- [PROBLEM] With no addition or omission, return the entries below.
━━━━
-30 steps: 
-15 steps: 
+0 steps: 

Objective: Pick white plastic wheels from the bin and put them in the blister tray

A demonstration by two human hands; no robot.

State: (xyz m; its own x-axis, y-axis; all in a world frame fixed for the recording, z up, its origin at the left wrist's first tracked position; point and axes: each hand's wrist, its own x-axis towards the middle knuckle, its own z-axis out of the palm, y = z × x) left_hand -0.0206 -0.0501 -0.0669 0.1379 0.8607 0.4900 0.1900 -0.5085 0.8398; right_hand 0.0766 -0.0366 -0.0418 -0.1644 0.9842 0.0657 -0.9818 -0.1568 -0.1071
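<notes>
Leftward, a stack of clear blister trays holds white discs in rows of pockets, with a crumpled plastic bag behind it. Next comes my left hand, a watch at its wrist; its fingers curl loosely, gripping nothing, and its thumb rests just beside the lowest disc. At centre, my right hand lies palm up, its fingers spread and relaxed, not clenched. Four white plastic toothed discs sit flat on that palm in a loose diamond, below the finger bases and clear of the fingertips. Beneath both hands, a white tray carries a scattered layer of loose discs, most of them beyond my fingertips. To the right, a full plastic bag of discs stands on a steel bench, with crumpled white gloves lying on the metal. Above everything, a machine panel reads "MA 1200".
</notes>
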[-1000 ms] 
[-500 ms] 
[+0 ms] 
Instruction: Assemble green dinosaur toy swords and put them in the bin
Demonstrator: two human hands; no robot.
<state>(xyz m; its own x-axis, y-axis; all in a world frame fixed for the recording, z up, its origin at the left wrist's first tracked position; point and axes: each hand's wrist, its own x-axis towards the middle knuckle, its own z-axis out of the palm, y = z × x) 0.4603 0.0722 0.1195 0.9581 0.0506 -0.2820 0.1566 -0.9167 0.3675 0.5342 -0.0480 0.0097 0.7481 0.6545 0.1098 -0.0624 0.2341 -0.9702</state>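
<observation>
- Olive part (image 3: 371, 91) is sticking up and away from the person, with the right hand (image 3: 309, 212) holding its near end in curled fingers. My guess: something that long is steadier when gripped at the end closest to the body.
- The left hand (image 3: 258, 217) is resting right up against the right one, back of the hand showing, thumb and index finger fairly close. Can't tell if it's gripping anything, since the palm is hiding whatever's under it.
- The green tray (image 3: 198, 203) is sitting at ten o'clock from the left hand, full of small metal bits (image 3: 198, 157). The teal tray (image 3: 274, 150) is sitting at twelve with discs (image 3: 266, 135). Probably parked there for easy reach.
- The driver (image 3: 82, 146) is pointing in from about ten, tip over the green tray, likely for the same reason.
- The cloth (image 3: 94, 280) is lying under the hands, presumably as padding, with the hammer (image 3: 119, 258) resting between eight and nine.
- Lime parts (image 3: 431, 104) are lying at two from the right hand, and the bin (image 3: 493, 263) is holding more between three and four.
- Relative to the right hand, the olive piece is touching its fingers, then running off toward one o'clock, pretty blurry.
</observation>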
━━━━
- [REPLY]
-30 steps: 
-15 steps: 
+0 steps: 

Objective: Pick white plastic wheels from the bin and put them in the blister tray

A demonstration by two human hands; no robot.

State: (xyz m; its own x-axis, y-axis; all in a world frame fixed for the recording, z up, its origin at the left wrist's first tracked position; point and axes: each hand's wrist, its own x-axis towards the middle knuckle, its own z-axis out of the palm, y = z × x) left_hand -0.0206 -0.0501 -0.0669 0.1379 0.8607 0.4900 0.1900 -0.5085 0.8398; right_hand 0.0766 -0.0366 -0.0418 -0.1644 0.9842 0.0657 -0.9818 -0.1568 -0.1071
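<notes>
Leftward, a stack of clear blister trays holds white discs in rows of pockets, with a crumpled plastic bag behind it. Next comes my left hand, a watch at its wrist; its fingers curl loosely, gripping nothing, and its thumb rests just beside the lowest disc. At centre, my right hand lies palm up, its fingers spread and relaxed, not clenched. Four white plastic toothed discs sit flat on that palm in a loose diamond, below the finger bases and clear of the fingertips. Beneath both hands, a white tray carries a scattered layer of loose discs, most of them beyond my fingertips. To the right, a full plastic bag of discs stands on a steel bench, with crumpled white gloves lying on the metal. Above everything, a machine panel reads "MA 1200".
</notes>
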[-1000 ms] 
[-500 ms] 
[+0 ms] 
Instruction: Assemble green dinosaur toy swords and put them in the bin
Demonstrator: two human hands; no robot.
<state>(xyz m; its own x-axis, y-axis; all in a world frame fixed for the recording, z up, its origin at the left wrist's first tracked position; point and axes: each hand's wrist, its own x-axis towards the middle knuckle, its own z-axis out of the palm, y = z × x) 0.4603 0.0722 0.1195 0.9581 0.0506 -0.2820 0.1566 -0.9167 0.3675 0.5342 -0.0480 0.0097 0.7481 0.6545 0.1098 -0.0624 0.2341 -0.9702</state>
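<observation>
- Olive part (image 3: 371, 91) is sticking up and away from the person, with the right hand (image 3: 309, 212) holding its near end in curled fingers. My guess: something that long is steadier when gripped at the end closest to the body.
- The left hand (image 3: 258, 217) is resting right up against the right one, back of the hand showing, thumb and index finger fairly close. Can't tell if it's gripping anything, since the palm is hiding whatever's under it.
- The green tray (image 3: 198, 203) is sitting at ten o'clock from the left hand, full of small metal bits (image 3: 198, 157). The teal tray (image 3: 274, 150) is sitting at twelve with discs (image 3: 266, 135). Probably parked there for easy reach.
- The driver (image 3: 82, 146) is pointing in from about ten, tip over the green tray, likely for the same reason.
- The cloth (image 3: 94, 280) is lying under the hands, presumably as padding, with the hammer (image 3: 119, 258) resting between eight and nine.
- Lime parts (image 3: 431, 104) are lying at two from the right hand, and the bin (image 3: 493, 263) is holding more between three and four.
- Relative to the right hand, the olive piece is touching its fingers, then running off toward one o'clock, pretty blurry.
</observation>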

No additional lines are needed for this answer.